Distribution of halon‐1211 in the upper troposphere and lower stratosphere and the 1994 total bromine budget

Abstract

We report here on the details of the first, in situ, real‐time measurements of H‐1211 (CBrClF₂) and sulfur hexafluoride (SF₆) mixing ratios in the stratosphere up to 20 km. Stratospheric air was analyzed for these gases and others with a new gas Chromatograph, flown aboard a National Aeronautics and Space Administration ER‐2 aircraft as part of the Airborne Southern Hemisphere Ozone Experiment/Measurements for Assessing the Effects of Stratospheric Aircraft mission conducted in 1994. The mixing ratio of SF₆, with its nearly linear increase in the troposphere, was used to estimate the mean age of stratospheric air parcels along the ER‐2 flight path. Measurements of H‐1211 and mean age estimates were then combined with simultaneous measurements of CFC‐11 (CCl₃F), measurements of brominated compounds in stratospheric whole air samples, and records of tropospheric organic bromine mixing ratios to calculate the dry mixing ratio of total bromine in the lower stratosphere and its partitioning between organic and inorganic forms.
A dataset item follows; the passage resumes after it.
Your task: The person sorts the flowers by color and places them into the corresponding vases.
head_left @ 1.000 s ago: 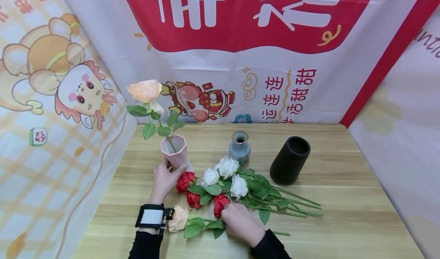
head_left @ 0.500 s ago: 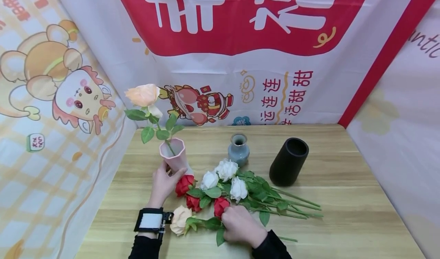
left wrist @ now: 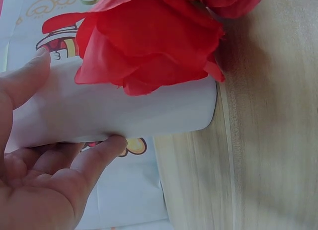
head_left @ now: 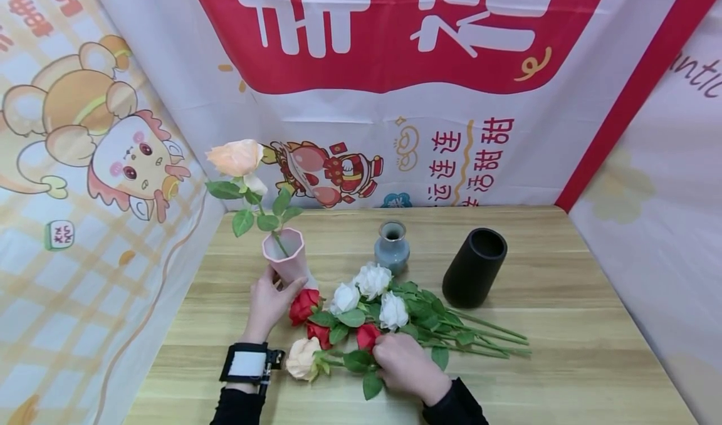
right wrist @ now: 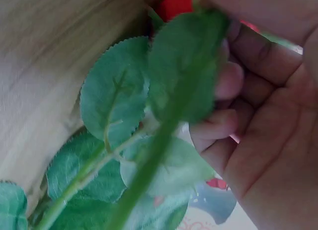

We estimate that the organic bromine‐containing species were almost completely photolyzed to inorganic species in the oldest air parcels sampled. Our results for inorganic bromine are consistent with those obtained from a photochemical, steady state model for stratospheric air parcels with CFC‐11 mixing ratios greater than 150 ppt. For stratospheric air parcels with CFC‐11 mixing ratios less than 50 ppt (mean age ≥5 years) we calculate inorganic bromine mixing ratios that are approximately 20% less than the photochemical, steady state model. There is a 20% reduction in calculated ozone loss resulting from bromine chemistry in old air relative to some previous estimates as a result of the lower bromine levels.